Akselerasi digital picu optimisme iklim investasi

Dihubungi secara terpisah, Managing Partner MDI Ventures Kenneth Li mengungkap bahwa tren pendanaan startup di kuartal keempat 2020 diprediksi tetap lebih lambat dibandingkan tahun sebelumnya. Hal ini mengingat situasi pandemi masih berlanjut dan perekonomian belum pulih.

Berdasarkan catatan Badan Pusat Statistik (BPS) pertumbuhan ekonomi Indonesia pada kuartal II 2020 minus 5,32 persen (year-on-year). Pertumbuhan ini terburuk sejak krisis 1998 di Indonesia. Belum lagi, Jakarta kembali menerapkan pembatasan sosial berskala besar (PSBB) jilid dua mulai pekan ketiga September ini.

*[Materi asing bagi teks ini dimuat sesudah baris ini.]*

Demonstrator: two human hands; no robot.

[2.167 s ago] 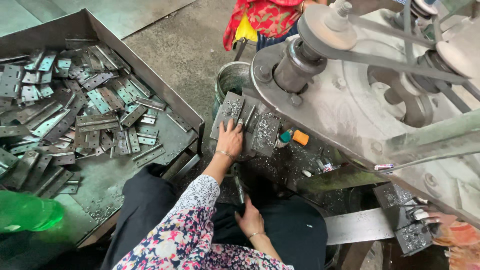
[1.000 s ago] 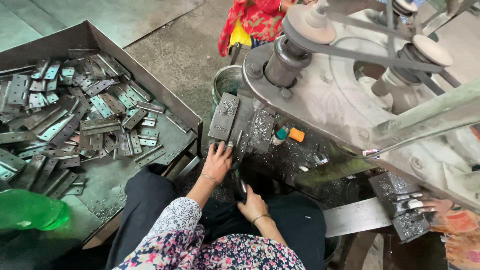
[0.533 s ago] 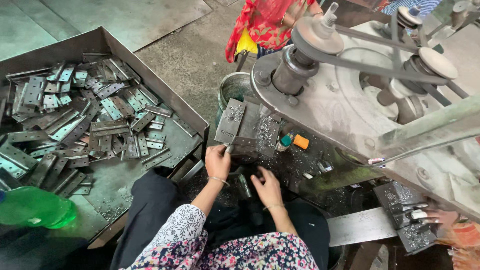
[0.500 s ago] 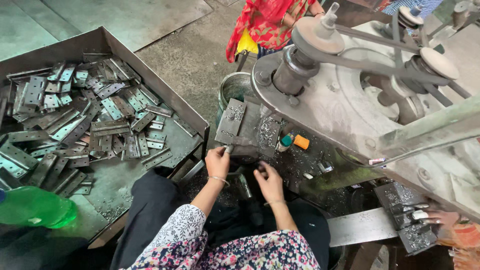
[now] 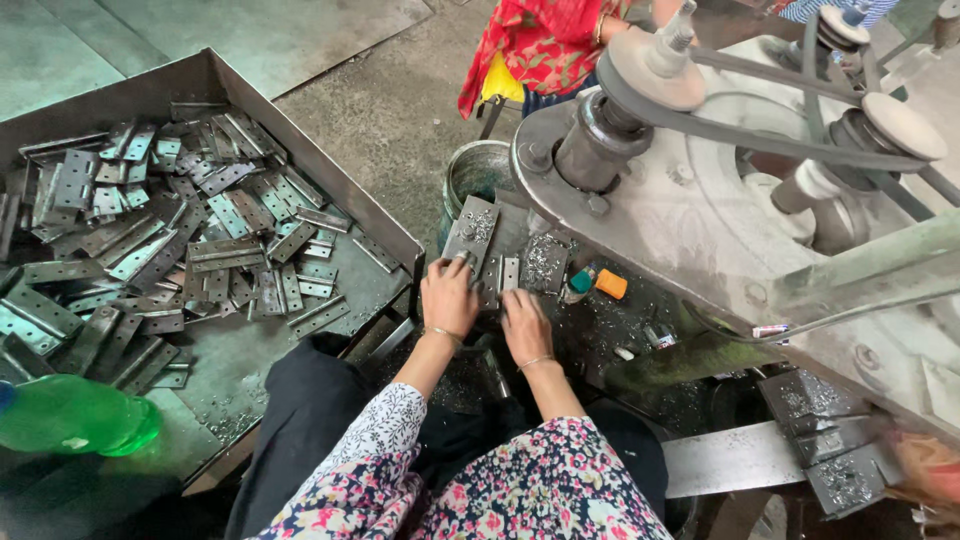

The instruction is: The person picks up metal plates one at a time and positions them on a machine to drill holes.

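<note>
The person's left hand (image 5: 448, 296) lies palm down on the machine's bench (image 5: 600, 320), its fingers (image 5: 452, 266) spread over the lower end of a long grey metal hinge plate (image 5: 470, 232) that stands tilted against the bench edge. The right hand (image 5: 524, 322) rests just beside it, fingers reaching to a smaller hinge piece (image 5: 509, 273) that lies flat among metal shavings; whether either hand truly grips its plate cannot be told, as both look pressed flat rather than closed. Near the right hand sit a small teal-capped bottle (image 5: 575, 285) and an orange block (image 5: 610, 284) (touching each other or nearly so). Behind the plates stands a metal bucket (image 5: 478, 170). To the left, a large metal tray (image 5: 200, 90) holds a heap of hinges (image 5: 170, 240), and a green plastic bottle (image 5: 70, 415) lies at its near corner. Above the bench sits a belt-driven pulley (image 5: 655, 70). Another person in red clothing (image 5: 545, 40) is beyond the machine.
</note>
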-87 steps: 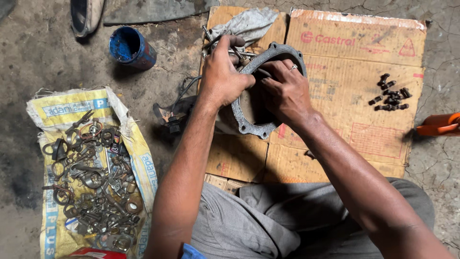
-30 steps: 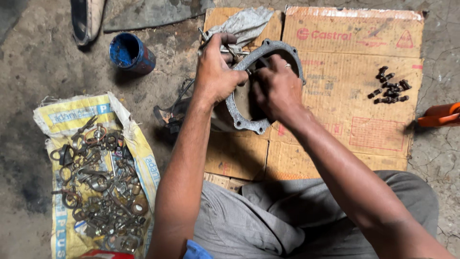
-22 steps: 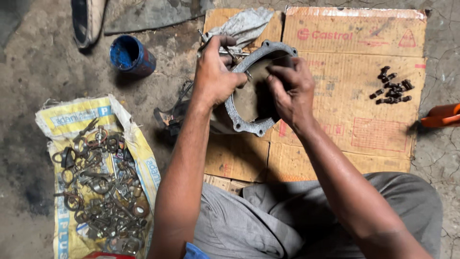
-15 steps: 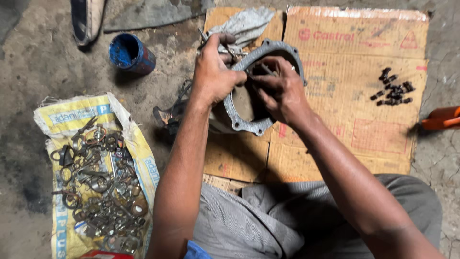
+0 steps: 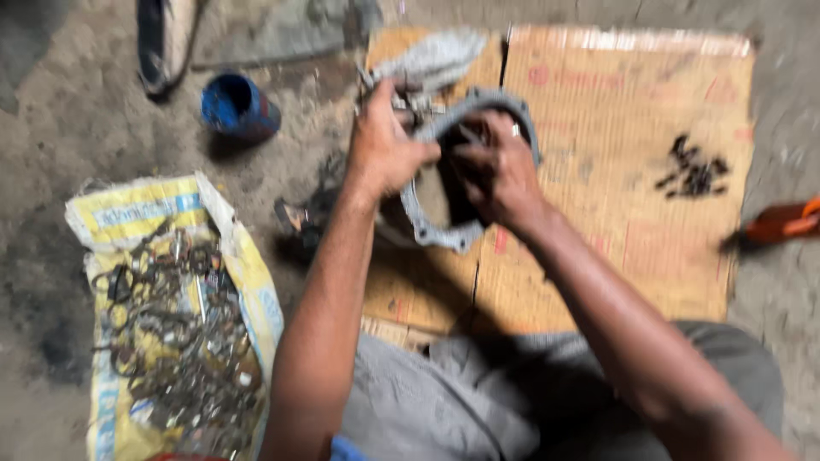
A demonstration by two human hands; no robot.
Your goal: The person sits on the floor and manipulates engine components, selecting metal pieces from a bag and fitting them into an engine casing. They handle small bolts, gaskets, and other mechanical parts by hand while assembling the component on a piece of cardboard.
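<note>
A grey metal ring-shaped housing cover (image 5: 444, 230) with bolt holes around its flange is held tilted over the cardboard sheet (image 5: 598, 213). My left hand (image 5: 383, 145) grips its upper left rim. My right hand (image 5: 495, 166) presses into the dark middle of the ring with its fingers curled; what it holds, if anything, is blurred. A grey rag (image 5: 431, 58) lies just behind the cover.
A woven sack (image 5: 128, 213) at the left carries several rusty metal rings and tools (image 5: 179, 333). A blue can (image 5: 237, 107) stands on the concrete floor. Small dark bolts (image 5: 694, 171) lie on the cardboard. An orange tool (image 5: 781, 224) sits at the right edge.
My right hand keeps shifting inside the ring, sliding slightly up and back. The left hand keeps its grip on the rim. The view has blurred with head motion.
</note>
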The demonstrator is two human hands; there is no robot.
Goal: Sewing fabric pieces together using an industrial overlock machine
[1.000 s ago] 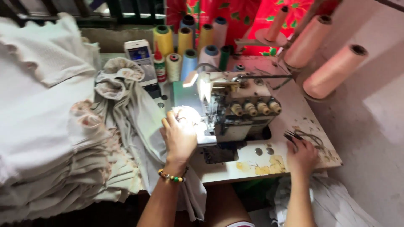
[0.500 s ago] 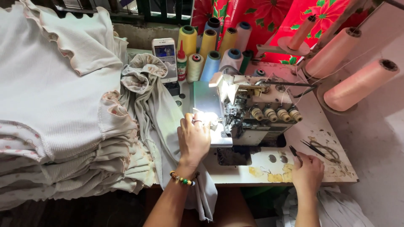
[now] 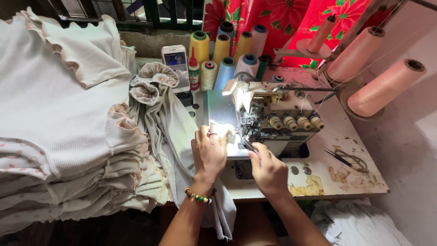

Kendati demikian, Kenneth mengaku optismistis terhadap tren investasi ke depan mengingat ada banyak vertikal bisnis startup yang justru terdampak positif dari kondisi ini. Hal ini terutama berkaitan dengan akselerasi kapabilitas digital menjadi lebih cepat dan urgent.

Ia juga melihat ke depannya bisa saja jadi momentum konsolidasi lewat merger dan akuisisi (M&A) bagi industri startup. “Ini karena sekaligus mengevaluasi apakah para founder startup tersebut memiliki kemampuan untuk bertahan. Cara bertahan itu banyak, bisa lewat galang pendanaan baru, pivot, dan konsolidasi,” ujarnya kepada DailySocial.

Sebelumnya, perusahaan VC raksasa Sequoia Capital telah memperingatkan bahwa penyebaran COVID-19 bakal memberikan efek turbulensi terhadap bisnis dan iklim investasi di industri startup dunia. Sequoia bahkan menyebut Covid-19 sebagai “The Black Swan di 2020”.

Sequoia memperingatkan seluruh ekosistem startup dan turunannya untuk memikirkan ulang sejumlah aspek bisnisnya di sepanjang tahun ini. “Meskipun mungkin bisnis Anda belum akan terdampak langsung dari kasus ini, Anda perlu mengantisipasi bahwa konsumen bisa saja mengubah spending habit mereka,” menurut Sequoia.